WORK REQUEST:
Retype, word for word, every line of the records below starting at the one that contains "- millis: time" and ending at the one that contains "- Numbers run"; include both of those lines and nothing more.

• • • • • • •

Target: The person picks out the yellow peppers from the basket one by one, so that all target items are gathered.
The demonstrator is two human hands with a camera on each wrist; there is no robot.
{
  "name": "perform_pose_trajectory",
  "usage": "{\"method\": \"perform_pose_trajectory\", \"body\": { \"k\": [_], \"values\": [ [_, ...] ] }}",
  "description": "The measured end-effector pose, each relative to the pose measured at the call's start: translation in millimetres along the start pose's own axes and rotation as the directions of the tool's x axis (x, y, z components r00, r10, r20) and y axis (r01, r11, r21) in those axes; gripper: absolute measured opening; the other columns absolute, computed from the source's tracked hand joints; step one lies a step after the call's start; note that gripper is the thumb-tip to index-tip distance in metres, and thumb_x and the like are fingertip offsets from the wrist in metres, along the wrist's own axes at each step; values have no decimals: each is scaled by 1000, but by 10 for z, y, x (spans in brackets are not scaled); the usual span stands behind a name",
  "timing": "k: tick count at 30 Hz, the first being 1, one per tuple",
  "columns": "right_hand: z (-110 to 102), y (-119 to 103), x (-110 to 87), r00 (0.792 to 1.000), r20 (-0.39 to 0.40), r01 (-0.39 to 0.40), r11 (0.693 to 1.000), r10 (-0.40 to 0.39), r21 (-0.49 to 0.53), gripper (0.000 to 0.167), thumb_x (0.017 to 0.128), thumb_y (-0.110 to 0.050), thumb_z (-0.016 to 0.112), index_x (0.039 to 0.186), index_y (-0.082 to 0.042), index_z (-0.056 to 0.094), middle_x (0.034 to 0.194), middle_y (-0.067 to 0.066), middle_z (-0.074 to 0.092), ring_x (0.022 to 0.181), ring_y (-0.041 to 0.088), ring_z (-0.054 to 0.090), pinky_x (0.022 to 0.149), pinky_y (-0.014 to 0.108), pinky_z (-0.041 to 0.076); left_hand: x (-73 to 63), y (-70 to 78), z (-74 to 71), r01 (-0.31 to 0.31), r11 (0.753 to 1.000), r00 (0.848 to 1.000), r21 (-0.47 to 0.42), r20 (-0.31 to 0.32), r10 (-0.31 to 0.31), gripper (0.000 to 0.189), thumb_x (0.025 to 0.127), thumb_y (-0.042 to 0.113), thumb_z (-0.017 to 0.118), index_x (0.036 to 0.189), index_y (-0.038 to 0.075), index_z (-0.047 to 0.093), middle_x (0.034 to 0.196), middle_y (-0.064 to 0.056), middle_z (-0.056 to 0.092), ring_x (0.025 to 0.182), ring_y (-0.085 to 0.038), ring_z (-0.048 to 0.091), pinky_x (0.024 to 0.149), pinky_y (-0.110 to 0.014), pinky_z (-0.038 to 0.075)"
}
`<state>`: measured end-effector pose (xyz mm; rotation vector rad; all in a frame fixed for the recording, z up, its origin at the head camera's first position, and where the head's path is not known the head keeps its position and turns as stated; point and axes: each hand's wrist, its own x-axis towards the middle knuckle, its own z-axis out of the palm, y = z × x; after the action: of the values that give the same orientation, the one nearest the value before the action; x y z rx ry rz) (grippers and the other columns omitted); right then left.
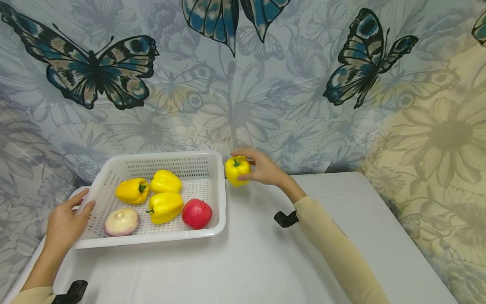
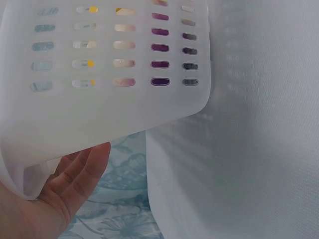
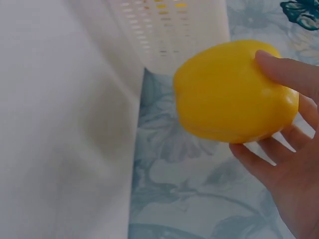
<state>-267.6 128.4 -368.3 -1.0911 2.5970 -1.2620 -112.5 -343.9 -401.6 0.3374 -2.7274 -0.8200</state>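
A white plastic basket (image 1: 159, 240) with slotted walls stands on the left part of the table. Inside lie three yellow bell peppers (image 1: 166, 207), a red apple-like fruit (image 1: 197, 214) and a pale onion with a purplish base (image 1: 122, 222). My left hand (image 1: 66, 221) grips the basket's left rim; in the left wrist view its fingers (image 2: 82, 174) reach around the edge. Just beyond the basket's right side, my right hand (image 1: 263, 169) holds another yellow bell pepper (image 3: 229, 94) between thumb and fingers, its green stem facing up in the head view.
A white-covered table (image 1: 258, 261) extends right and forward of the basket. Behind it hangs a cloth backdrop (image 1: 243, 105) printed with butterflies and flowers, close to the table's back edge. Black wrist mounts (image 1: 286, 219) stick out from both sleeves.
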Motion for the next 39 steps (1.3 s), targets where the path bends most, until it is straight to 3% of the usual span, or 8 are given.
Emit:
{"method": "perform_pose_trajectory", "body": {
  "k": [16, 21, 28, 39],
  "values": [
    [186, 357, -219, 996, 22, -86, 994, 85, 61, 66, 76, -9, 83, 136, -6, 56, 145, 9, 50, 139, 30, 38, 105, 52, 38, -3, 30, -7, 21, 1000, 1000, 2, 0, -21, 51, 100, 17, 52, 143, -9, 41, 122, -42, 51, 97, -58, 60, 48, -23, 41],
    [193, 379, -273, 992, 31, -126, 990, 124, 61, 66, 77, -7, 81, 138, -8, 55, 150, 11, 43, 145, 32, 26, 104, 58, 36, -4, 30, 10, 25, 1000, 1000, 0, -2, -25, 51, 100, 18, 52, 143, -8, 41, 122, -41, 51, 97, -56, 61, 48, -21, 40],
    [178, 404, -278, 987, 37, -158, 986, 156, 55, 70, 78, -6, 81, 141, -12, 51, 153, 10, 38, 145, 32, 25, 105, 59, 34, -5, 26, 4, 33, 999, 999, 9, 0, -33, 51, 100, 17, 52, 143, -8, 41, 122, -42, 51, 98, -57, 61, 48, -22, 41],
    [143, 419, -253, 992, 53, -118, 992, 116, 49, 75, 76, -8, 84, 142, -8, 49, 152, 12, 40, 144, 32, 29, 108, 49, 35, 13, 3, 3, 31, 999, 1000, 6, -4, -31, 51, 100, 17, 52, 143, -8, 41, 122, -42, 51, 97, -57, 61, 48, -23, 41]
  ]
}}
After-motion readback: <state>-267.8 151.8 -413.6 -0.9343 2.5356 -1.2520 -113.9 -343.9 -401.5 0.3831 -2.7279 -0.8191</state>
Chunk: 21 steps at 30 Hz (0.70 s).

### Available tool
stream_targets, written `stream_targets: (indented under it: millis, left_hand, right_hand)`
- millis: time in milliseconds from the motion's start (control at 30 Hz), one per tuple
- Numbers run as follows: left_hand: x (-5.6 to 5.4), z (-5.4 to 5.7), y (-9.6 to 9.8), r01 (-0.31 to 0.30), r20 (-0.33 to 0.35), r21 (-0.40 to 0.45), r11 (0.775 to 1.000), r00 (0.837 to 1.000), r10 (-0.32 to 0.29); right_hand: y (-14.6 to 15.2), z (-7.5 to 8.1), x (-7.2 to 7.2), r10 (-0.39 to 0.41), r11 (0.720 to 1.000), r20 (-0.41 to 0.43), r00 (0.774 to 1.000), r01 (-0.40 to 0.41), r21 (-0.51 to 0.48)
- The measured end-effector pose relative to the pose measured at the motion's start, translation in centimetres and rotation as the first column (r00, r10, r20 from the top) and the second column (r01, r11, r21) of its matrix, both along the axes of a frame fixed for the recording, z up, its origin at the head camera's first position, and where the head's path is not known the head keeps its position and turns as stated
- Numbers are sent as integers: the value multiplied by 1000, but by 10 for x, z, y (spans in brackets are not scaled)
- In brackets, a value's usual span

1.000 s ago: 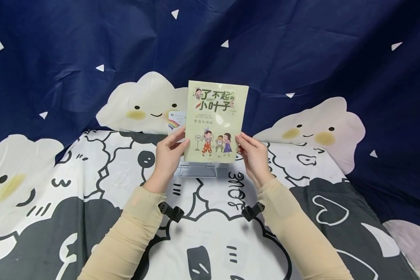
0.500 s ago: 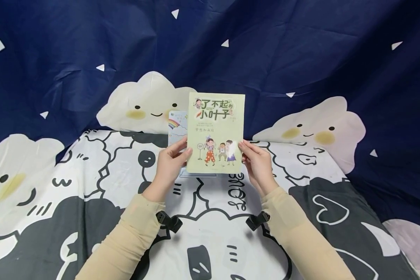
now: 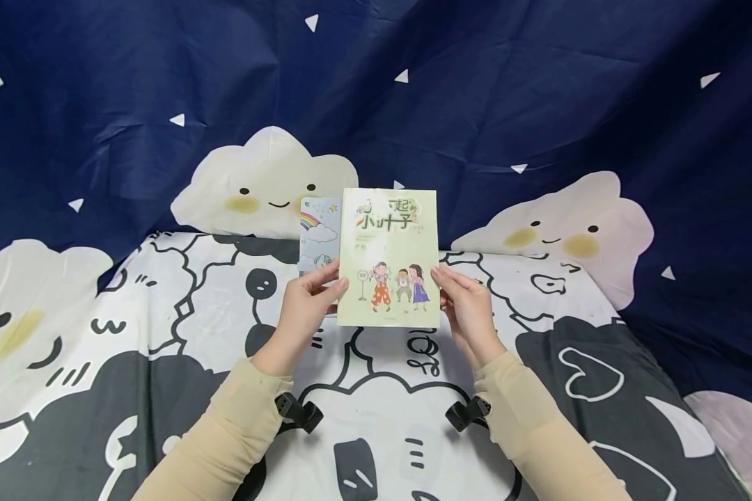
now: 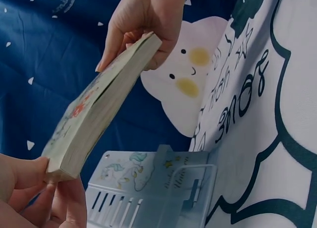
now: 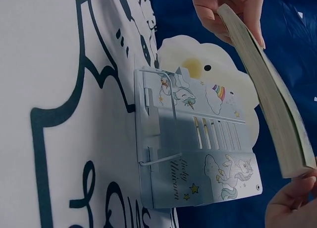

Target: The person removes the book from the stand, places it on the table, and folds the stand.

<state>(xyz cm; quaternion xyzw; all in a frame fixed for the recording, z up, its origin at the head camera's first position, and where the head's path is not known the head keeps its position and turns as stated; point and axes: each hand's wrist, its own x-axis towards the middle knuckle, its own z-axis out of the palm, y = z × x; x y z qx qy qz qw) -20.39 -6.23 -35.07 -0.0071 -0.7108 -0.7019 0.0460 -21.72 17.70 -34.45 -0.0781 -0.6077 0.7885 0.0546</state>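
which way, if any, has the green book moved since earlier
Yes, down in the head view: the top of the green book, earlier well above the eyes of the printed cloud behind it, is now about level with them.

Well behind the fingers of my bare left hand point(image 3: 303, 309), past the wrist, starts a close-fitting beige fabric sleeve point(image 3: 209, 442), lightly creased along the forearm, with a smoother beige cuff point(image 3: 251, 383) at the end nearest the fingers. Behind the fingers of my bare right hand point(image 3: 470, 309) runs a matching beige fabric sleeve point(image 3: 551, 431). On each wrist's thumb side, farther back than the fingers, juts a small, angular, matte-black device: the left wrist camera point(image 3: 310, 417) and the right wrist camera point(image 3: 457, 417).
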Motion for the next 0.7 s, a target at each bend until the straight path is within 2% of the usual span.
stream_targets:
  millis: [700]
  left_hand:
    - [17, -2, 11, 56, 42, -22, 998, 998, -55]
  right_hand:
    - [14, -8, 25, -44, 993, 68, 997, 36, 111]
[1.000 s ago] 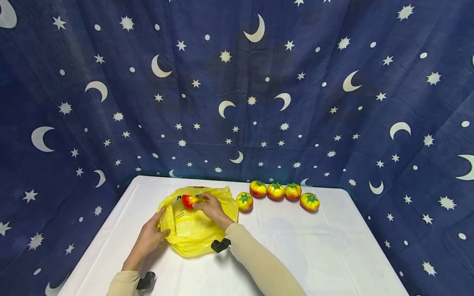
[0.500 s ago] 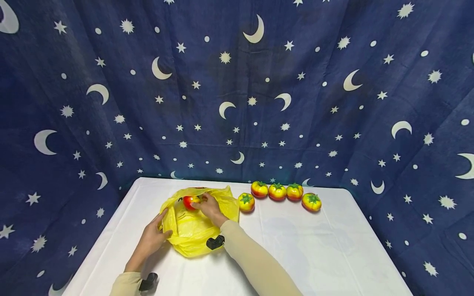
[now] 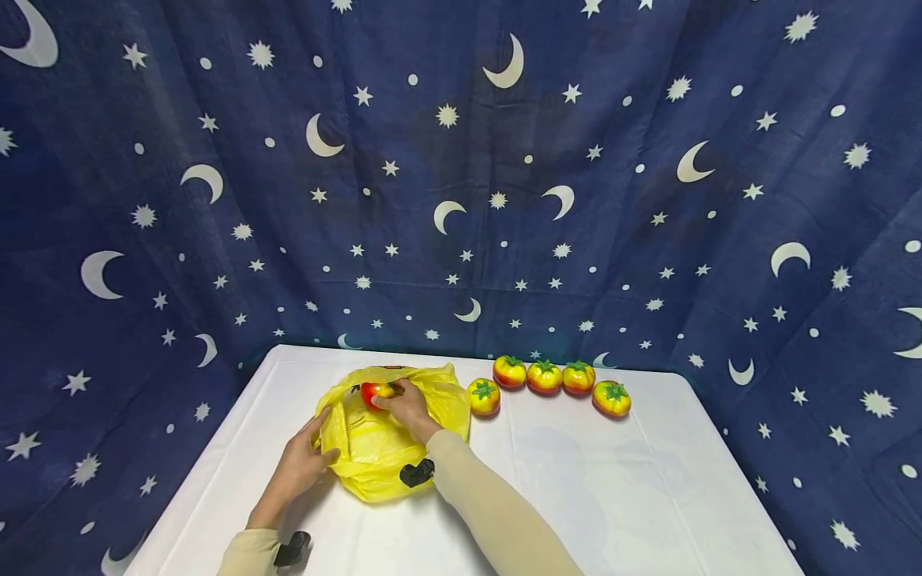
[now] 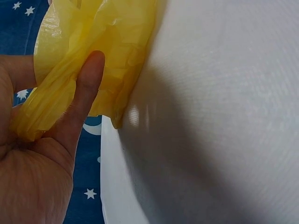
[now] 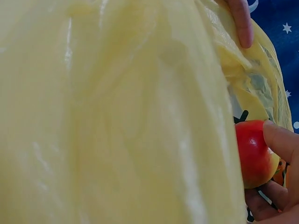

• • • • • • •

REPLY TO THE EXERCISE:
- millis: time in milliseconds from the motion's start (control at 30 Hz), one per tuple
- Numbers run as follows: left_hand: x (-5.6 to 5.4), z (-5.4 to 5.7), y (-9.6 to 9.8), r01 (-0.31 to 0.30), r20 (-0.33 to 0.35), r21 (-0.40 to 0.45), r11 (0.775 to 1.000), r00 (0.837 to 1.000), r10 (-0.32 to 0.29); right_hand: y (-14.6 to 15.2), z (-7.5 to 8.1), x (-7.2 to 7.2), r10 (-0.39 to 0.41), r11 (0.720 to 1.000), r20 (-0.41 to 0.43), r00 (0.774 to 1.000), r01 (-0.40 to 0.41), r21 (-0.51 to 0.48)

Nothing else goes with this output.